- **Exercise**
Copy each line below containing "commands".

....................

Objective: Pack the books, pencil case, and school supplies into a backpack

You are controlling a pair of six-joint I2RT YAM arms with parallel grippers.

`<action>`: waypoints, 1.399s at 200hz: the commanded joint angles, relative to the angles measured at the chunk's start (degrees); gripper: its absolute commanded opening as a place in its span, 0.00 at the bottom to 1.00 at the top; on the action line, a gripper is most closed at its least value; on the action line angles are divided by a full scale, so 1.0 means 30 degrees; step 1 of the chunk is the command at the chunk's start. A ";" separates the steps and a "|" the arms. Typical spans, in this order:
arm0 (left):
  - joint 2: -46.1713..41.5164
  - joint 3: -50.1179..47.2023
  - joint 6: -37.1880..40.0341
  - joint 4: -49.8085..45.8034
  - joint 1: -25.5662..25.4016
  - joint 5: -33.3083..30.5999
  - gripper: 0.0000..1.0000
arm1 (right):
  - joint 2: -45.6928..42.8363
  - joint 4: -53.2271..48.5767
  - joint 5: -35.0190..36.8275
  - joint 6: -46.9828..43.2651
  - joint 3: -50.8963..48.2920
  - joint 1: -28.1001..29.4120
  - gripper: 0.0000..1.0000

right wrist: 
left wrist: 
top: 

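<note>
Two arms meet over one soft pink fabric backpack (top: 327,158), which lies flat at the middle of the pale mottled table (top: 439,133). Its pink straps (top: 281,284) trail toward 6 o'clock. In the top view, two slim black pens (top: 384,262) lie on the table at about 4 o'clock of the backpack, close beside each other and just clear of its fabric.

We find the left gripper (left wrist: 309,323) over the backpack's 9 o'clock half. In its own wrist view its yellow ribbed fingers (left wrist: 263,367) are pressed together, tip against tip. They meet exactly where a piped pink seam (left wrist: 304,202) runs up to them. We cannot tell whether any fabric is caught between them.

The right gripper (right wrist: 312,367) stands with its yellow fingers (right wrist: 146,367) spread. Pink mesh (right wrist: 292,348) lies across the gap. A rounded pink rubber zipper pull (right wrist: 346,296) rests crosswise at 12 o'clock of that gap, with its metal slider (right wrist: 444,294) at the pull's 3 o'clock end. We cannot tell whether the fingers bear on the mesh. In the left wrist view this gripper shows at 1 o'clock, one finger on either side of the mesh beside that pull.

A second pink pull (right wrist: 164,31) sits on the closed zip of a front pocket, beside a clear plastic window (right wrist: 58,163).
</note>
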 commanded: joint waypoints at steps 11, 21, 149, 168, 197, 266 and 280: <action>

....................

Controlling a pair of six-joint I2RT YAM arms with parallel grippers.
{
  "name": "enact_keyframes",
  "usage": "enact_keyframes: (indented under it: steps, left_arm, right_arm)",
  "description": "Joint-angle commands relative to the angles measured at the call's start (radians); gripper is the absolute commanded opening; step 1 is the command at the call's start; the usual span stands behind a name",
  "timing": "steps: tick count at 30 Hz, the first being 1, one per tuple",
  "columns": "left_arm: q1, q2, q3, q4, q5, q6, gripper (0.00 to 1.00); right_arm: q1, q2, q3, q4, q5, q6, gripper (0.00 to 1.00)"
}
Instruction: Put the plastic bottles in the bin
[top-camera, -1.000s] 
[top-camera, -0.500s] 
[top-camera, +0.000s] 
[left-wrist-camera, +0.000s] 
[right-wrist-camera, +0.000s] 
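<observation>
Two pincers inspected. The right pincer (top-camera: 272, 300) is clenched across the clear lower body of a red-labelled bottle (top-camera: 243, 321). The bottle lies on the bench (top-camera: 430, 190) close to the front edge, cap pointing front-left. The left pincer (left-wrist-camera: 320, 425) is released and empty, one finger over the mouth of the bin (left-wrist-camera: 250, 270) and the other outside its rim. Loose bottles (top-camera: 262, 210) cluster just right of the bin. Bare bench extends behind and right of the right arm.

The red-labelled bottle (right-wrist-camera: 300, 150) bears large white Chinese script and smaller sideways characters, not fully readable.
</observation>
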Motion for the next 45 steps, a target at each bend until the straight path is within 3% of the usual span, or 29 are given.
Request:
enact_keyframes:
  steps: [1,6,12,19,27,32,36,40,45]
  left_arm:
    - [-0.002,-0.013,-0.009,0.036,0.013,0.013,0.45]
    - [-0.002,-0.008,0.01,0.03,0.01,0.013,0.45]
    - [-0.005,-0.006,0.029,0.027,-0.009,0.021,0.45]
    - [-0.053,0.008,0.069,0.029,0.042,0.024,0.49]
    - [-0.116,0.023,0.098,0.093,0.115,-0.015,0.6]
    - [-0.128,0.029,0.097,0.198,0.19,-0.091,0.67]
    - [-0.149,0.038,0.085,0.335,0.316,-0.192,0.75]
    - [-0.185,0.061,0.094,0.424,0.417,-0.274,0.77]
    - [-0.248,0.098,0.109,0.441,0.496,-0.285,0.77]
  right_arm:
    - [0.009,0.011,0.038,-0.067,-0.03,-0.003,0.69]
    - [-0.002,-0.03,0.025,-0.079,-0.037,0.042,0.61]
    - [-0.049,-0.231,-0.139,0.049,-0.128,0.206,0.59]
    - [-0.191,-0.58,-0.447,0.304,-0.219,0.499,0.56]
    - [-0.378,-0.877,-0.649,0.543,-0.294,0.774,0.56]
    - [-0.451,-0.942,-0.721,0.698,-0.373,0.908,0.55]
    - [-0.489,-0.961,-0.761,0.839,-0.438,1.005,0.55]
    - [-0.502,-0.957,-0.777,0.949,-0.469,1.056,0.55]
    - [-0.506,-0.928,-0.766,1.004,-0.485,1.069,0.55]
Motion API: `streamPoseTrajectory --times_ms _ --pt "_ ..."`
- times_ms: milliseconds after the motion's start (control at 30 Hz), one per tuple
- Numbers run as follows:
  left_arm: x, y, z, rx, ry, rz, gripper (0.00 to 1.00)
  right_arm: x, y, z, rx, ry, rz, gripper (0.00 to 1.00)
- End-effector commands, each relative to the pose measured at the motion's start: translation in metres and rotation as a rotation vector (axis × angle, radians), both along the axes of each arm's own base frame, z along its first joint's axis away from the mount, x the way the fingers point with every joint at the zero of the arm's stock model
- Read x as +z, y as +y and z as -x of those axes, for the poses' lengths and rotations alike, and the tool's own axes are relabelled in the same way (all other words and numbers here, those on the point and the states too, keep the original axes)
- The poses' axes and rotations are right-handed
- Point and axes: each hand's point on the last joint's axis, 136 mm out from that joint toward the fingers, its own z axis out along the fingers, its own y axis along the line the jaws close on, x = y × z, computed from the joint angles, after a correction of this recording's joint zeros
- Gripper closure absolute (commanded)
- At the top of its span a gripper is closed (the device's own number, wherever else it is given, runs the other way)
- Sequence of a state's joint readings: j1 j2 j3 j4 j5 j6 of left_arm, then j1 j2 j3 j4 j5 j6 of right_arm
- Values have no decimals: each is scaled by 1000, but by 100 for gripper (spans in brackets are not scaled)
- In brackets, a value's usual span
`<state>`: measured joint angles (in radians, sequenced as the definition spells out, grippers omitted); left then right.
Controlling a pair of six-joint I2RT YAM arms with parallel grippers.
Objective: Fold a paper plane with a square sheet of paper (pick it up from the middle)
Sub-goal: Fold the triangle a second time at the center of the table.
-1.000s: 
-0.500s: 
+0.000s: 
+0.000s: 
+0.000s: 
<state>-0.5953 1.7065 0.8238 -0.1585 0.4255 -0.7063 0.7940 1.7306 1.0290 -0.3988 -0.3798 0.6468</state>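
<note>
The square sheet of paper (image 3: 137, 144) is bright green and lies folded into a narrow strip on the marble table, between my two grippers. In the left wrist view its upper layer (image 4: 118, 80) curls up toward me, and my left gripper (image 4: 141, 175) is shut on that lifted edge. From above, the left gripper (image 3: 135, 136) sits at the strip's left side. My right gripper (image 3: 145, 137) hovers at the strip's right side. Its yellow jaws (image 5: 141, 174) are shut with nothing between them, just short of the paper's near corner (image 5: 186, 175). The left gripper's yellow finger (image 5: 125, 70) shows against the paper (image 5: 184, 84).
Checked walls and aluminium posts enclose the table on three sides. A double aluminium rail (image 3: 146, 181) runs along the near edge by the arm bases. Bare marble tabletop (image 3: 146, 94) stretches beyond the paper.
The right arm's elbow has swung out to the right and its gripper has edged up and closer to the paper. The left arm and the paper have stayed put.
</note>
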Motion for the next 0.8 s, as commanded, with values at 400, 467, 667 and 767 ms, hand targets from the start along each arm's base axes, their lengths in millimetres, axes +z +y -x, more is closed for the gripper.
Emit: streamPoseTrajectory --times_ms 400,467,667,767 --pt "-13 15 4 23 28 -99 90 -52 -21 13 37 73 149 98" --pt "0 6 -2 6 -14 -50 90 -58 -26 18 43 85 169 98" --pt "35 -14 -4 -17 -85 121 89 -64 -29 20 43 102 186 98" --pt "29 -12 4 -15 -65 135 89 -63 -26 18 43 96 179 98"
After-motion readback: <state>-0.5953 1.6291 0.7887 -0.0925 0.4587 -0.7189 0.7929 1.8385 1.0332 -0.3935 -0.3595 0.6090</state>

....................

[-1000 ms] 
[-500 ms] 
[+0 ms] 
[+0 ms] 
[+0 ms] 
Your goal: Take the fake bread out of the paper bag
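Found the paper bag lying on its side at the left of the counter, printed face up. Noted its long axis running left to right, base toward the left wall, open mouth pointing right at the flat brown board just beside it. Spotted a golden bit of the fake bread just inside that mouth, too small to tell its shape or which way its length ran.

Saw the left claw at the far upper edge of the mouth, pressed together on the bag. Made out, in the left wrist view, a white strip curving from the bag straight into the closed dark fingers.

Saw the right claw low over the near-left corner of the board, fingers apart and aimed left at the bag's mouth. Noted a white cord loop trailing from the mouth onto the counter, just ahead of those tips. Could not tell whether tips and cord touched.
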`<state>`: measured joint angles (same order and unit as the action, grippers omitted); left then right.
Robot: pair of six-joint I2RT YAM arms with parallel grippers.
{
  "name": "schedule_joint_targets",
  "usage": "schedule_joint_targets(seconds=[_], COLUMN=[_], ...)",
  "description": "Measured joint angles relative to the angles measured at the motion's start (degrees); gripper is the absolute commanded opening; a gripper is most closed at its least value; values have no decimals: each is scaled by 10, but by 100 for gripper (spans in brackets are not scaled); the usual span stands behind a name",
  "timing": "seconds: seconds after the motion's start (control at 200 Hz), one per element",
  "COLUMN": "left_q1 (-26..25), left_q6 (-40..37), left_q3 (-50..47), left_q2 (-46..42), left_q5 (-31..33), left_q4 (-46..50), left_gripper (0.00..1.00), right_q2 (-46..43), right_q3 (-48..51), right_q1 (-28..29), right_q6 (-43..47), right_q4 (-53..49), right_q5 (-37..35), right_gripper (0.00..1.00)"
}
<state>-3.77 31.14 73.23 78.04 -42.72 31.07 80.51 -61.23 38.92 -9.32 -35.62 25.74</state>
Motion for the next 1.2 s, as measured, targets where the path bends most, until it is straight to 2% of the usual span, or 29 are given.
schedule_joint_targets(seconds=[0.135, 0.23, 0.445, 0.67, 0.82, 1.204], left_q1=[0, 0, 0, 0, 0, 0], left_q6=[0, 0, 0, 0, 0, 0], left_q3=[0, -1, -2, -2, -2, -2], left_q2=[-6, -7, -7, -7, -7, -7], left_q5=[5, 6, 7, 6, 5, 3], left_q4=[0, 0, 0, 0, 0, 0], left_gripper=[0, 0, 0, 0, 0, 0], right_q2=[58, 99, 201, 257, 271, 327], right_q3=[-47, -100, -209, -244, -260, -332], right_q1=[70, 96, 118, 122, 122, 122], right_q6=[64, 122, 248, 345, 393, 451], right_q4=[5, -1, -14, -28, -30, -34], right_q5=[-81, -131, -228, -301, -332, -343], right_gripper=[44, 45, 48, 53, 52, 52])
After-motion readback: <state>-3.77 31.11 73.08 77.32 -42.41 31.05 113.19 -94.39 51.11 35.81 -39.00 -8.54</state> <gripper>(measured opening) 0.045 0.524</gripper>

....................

- **Task response**
  "description": "Joint-angle commands relative to the angles measured at the call's start (radians); gripper is the absolute commanded opening; step 1 is the command at the call's start; the usual span stands behind a name",
- End-effector commands, each relative to the pose measured at the motion's start: translation in metres and rotation as a rotation vector (axis × angle, radians), both along the axes of each arm's own base frame, z along its first joint's axis away from the mount, x the way the fingers point with every joint at the zero of the arm's stock model

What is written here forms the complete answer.